United States District Court, Southern District of Texas
Aug 10, 2021
Civil Action 4:20-CV-2915 (S.D. Tex. Aug. 10, 2021)

Opinion

Civil Action 4:20-CV-2915

08-10-2021

STRUCSURE HOME WARRANTY, LLC, Plaintiff, v. ROBERT SULZBACH, et al, Defendants.


ORDER

ANDREW S. HANEN UNITED STATES DISTRICT JUDGE

Pending before the Court is the Respondents', Robert and Sandy Sulzbach (collectively, the "Respondents" or the "Sulzbachs"), Amended Motion to Reconsider (Doc. No. 19) this Court's earlier order compelling arbitration (Doc. No. 17). The Petitioner StrucSure Home Warranty, LLC ("Petitioner" or "StrucSure") responded (Doc. No. 20) and the Respondents replied (Doc. No. 21). The Court held a hearing and ordered further briefing, which the parties supplied (see Doc. Nos. 31, 32, 34). After considering the motions, briefing, and applicable law, the Court denies the motion.

I. Background

Robert and Sandy Sulzbach purchased a new home in Splendora, Texas from Jamera Custom Homes, Inc. ("Jamera") (Doc. No. 1-1 at 2). StrucSure is the administrator of a Limited Warranty for the home. (Doc. No. 9-1 at 2). When the Sulzbachs moved into the home, they discovered a leak, which led to the discovery of mold. (Doc. No. 1-1 at 2). The Sulzbachs notified StrucSure that they were making claims under their Limited Warranty, but StrucSure denied liability. (Id. at 4). The Sulzbachs then sued Jamera and StrucSure in Texas state court for breach of contract, breach of warranty, fraud, and other causes of action. See Robert Sulzbach and Sandy Sulzbach v. Jamera Custom Homes, Inc. and Strucsure Home Warranty, LLC, No. 20-03- 04145, 410th District Court, Montgomery County, Texas. StrucSure responded with a Plea in Abatement and Motion to Compel Arbitration, which the Sulzbachs opposed. (Doc.
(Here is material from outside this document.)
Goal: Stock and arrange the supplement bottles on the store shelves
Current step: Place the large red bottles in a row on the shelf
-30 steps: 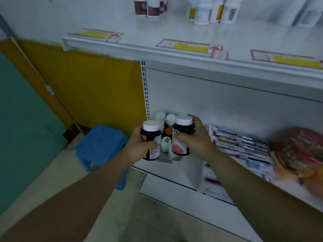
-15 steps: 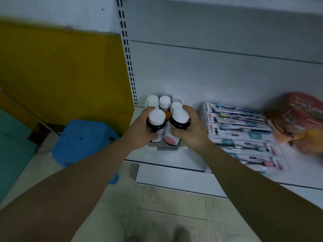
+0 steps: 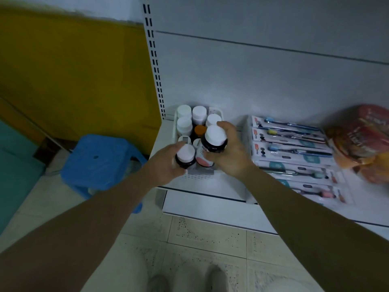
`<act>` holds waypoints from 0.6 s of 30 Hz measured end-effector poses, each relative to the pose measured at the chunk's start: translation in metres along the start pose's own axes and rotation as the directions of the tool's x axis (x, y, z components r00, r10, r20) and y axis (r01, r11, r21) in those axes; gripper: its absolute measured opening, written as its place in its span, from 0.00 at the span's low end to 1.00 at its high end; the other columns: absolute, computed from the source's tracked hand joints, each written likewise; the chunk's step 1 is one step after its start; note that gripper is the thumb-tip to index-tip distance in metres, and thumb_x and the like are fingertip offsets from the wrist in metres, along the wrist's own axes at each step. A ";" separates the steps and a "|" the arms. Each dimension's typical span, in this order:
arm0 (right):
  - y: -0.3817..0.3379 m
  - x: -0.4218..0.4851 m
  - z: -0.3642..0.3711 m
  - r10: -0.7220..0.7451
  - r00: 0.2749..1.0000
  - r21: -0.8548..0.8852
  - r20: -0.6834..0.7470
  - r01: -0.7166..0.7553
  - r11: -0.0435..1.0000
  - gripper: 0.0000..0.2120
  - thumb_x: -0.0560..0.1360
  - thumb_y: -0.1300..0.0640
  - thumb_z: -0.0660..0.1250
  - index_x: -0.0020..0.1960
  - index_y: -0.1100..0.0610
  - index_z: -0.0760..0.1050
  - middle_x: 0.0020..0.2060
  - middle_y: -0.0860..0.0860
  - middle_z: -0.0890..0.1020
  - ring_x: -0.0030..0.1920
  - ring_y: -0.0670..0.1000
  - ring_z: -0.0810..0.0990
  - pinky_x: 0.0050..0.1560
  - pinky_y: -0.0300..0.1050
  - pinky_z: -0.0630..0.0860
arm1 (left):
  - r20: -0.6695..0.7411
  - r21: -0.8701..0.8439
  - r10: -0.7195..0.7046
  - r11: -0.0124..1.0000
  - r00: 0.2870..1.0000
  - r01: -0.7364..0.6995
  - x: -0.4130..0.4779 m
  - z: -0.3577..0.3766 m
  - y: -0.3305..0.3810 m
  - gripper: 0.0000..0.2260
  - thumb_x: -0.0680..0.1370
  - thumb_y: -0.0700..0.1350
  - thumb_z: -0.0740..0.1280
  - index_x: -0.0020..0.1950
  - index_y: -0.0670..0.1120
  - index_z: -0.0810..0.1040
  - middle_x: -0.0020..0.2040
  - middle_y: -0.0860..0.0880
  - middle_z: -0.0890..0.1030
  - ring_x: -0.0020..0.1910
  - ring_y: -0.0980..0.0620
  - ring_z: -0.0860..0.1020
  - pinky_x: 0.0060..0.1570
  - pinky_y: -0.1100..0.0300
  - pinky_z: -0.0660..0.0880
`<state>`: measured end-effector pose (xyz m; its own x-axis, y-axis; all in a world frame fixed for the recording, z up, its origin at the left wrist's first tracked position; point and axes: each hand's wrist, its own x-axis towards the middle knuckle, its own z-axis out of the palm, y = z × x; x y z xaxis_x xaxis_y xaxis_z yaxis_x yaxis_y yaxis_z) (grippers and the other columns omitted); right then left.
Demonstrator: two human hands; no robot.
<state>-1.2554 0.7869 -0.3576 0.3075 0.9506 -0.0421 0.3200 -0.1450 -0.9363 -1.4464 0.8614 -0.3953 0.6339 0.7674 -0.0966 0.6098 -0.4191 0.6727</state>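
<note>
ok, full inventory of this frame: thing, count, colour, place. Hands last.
white perforated plastic basket: 1, white, left end of the bottom shelf
capped bottles standing in the basket: about seven visible, mostly white caps, one orange cap
dark supplement bottles with white caps: 2, one in each hand, over the basket's front
boxed toothbrush packs: several, white and teal, laid flat right of the basket
red-orange plastic bag: 1, blurred, far right of the shelf
blue plastic stool: 1, on the floor left of the shelf
left hand: holds the lower bottle
right hand: holds the higher bottle
</note>
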 end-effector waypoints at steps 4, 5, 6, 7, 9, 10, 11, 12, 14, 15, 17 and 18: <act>-0.001 0.001 0.000 -0.023 1.000 -0.015 -0.008 0.023 1.000 0.38 0.67 0.68 0.75 0.70 0.55 0.61 0.60 0.49 0.68 0.60 0.47 0.69 0.57 0.33 0.67 | 0.001 -0.005 -0.023 1.000 1.000 0.023 -0.005 0.006 -0.003 0.33 0.73 0.47 0.72 0.75 0.49 0.61 0.73 0.49 0.65 0.71 0.50 0.64 0.67 0.64 0.58; 0.000 0.002 0.000 -0.019 1.000 -0.017 -0.012 0.019 1.000 0.37 0.67 0.69 0.75 0.70 0.55 0.61 0.60 0.49 0.68 0.60 0.47 0.70 0.57 0.33 0.67 | -0.019 -0.033 -0.041 0.999 0.999 0.040 -0.004 0.007 -0.001 0.32 0.73 0.46 0.72 0.74 0.48 0.62 0.72 0.48 0.66 0.70 0.49 0.65 0.66 0.64 0.60; -0.001 0.003 0.001 -0.019 1.000 -0.016 -0.022 0.019 1.000 0.37 0.66 0.68 0.75 0.70 0.55 0.61 0.60 0.49 0.69 0.60 0.47 0.70 0.58 0.34 0.68 | -0.036 -0.050 -0.054 0.997 0.998 0.052 -0.003 0.008 0.001 0.31 0.73 0.45 0.72 0.73 0.48 0.64 0.72 0.48 0.67 0.69 0.49 0.66 0.65 0.64 0.60; 0.000 0.005 0.002 -0.019 0.999 -0.025 -0.041 0.018 1.000 0.37 0.66 0.67 0.76 0.70 0.54 0.62 0.61 0.49 0.69 0.61 0.48 0.71 0.61 0.38 0.69 | -0.047 -0.055 -0.063 0.997 0.997 0.060 -0.002 0.009 0.003 0.30 0.73 0.44 0.72 0.73 0.47 0.64 0.71 0.48 0.68 0.69 0.49 0.67 0.64 0.64 0.61; 0.002 0.011 0.004 -0.041 0.996 -0.070 -0.074 0.035 0.997 0.37 0.66 0.61 0.77 0.70 0.52 0.63 0.63 0.50 0.69 0.63 0.50 0.71 0.66 0.47 0.69 | -0.047 -0.054 -0.064 0.997 0.997 0.062 -0.002 0.012 0.004 0.30 0.73 0.43 0.72 0.73 0.47 0.64 0.71 0.48 0.67 0.68 0.49 0.67 0.65 0.63 0.61; 0.002 0.015 0.005 -0.051 0.996 -0.109 -0.079 0.042 0.993 0.37 0.66 0.58 0.77 0.71 0.50 0.63 0.63 0.50 0.69 0.62 0.49 0.70 0.66 0.48 0.69 | -0.042 -0.057 -0.062 0.997 0.997 0.059 -0.002 0.012 0.004 0.31 0.73 0.42 0.72 0.73 0.47 0.64 0.71 0.47 0.67 0.69 0.49 0.67 0.66 0.62 0.61; 0.000 0.018 0.005 -0.047 0.996 -0.152 -0.077 0.035 0.988 0.37 0.67 0.56 0.76 0.71 0.48 0.62 0.62 0.49 0.68 0.60 0.47 0.70 0.65 0.45 0.68 | -0.033 -0.059 -0.060 0.997 0.998 0.058 -0.003 0.013 0.004 0.31 0.73 0.42 0.72 0.73 0.47 0.64 0.71 0.47 0.67 0.69 0.49 0.67 0.67 0.60 0.62; -0.004 0.022 0.005 -0.035 0.997 -0.183 -0.066 0.022 0.983 0.37 0.69 0.56 0.75 0.72 0.46 0.61 0.60 0.48 0.66 0.58 0.46 0.68 0.62 0.41 0.66 | -0.029 -0.057 -0.054 0.997 0.998 0.052 -0.003 0.013 0.003 0.31 0.73 0.42 0.72 0.73 0.47 0.63 0.71 0.47 0.67 0.69 0.49 0.67 0.68 0.59 0.63; -0.011 0.031 0.005 -0.024 0.999 -0.191 -0.044 0.016 0.981 0.37 0.70 0.56 0.74 0.73 0.44 0.59 0.58 0.46 0.65 0.56 0.45 0.66 0.59 0.39 0.64 | -0.026 -0.056 -0.054 0.997 0.998 0.053 -0.002 0.013 0.001 0.32 0.73 0.43 0.73 0.73 0.48 0.63 0.71 0.48 0.67 0.69 0.49 0.67 0.68 0.57 0.64; -0.014 0.036 0.006 -0.028 0.999 -0.174 -0.040 0.021 0.985 0.36 0.70 0.55 0.74 0.72 0.44 0.60 0.57 0.45 0.67 0.56 0.45 0.68 0.59 0.41 0.65 | -0.022 -0.059 -0.056 0.997 0.998 0.055 -0.002 0.013 0.000 0.32 0.73 0.43 0.73 0.73 0.48 0.63 0.71 0.48 0.68 0.69 0.49 0.67 0.68 0.56 0.64; -0.017 0.043 0.008 -0.033 0.999 -0.155 -0.033 0.027 0.987 0.32 0.70 0.55 0.74 0.68 0.45 0.62 0.58 0.47 0.72 0.57 0.49 0.72 0.59 0.45 0.70 | -0.014 -0.059 -0.057 0.997 0.998 0.056 -0.003 0.012 -0.002 0.32 0.73 0.44 0.73 0.74 0.49 0.62 0.71 0.48 0.67 0.69 0.50 0.67 0.68 0.56 0.64; -0.017 0.045 0.008 -0.033 0.999 -0.172 -0.029 0.027 0.985 0.32 0.69 0.55 0.74 0.68 0.47 0.63 0.60 0.49 0.73 0.58 0.51 0.73 0.60 0.47 0.71 | -0.011 -0.056 -0.056 0.997 0.998 0.055 -0.003 0.012 -0.003 0.33 0.73 0.44 0.73 0.74 0.49 0.62 0.71 0.49 0.67 0.69 0.50 0.66 0.69 0.56 0.64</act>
<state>-1.2546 0.8344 -0.3459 0.3223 0.9466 -0.0014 0.4776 -0.1638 -0.8632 -1.4446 0.8544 -0.4063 0.5938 0.7947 -0.1261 0.6162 -0.3483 0.7064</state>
No. 10 at 7).

Thereafter, StrucSure filed a petition with this Court under 9 U.S.C. § 4 asking the Court to compel arbitration between the parties on the Sulzbachs' various claims against StrucSure in the state court action and to enjoin any further proceedings in the state court action. Jamera is not a party to this action. The Sulzbachs did not respond to the motion to compel. The Court granted the motion and compelled arbitration between the parties.

That statute provides in part:

A party aggrieved by the alleged failure, neglect, or refusal of another to arbitrate under a written agreement for arbitration may petition any United States district court which, save for such agreement, would have jurisdiction under title 28, in a civil action or in admiralty of the subject matter of a suit arising out of the controversy between the parties, for an order directing that such arbitration proceed in the manner provided for in such agreement.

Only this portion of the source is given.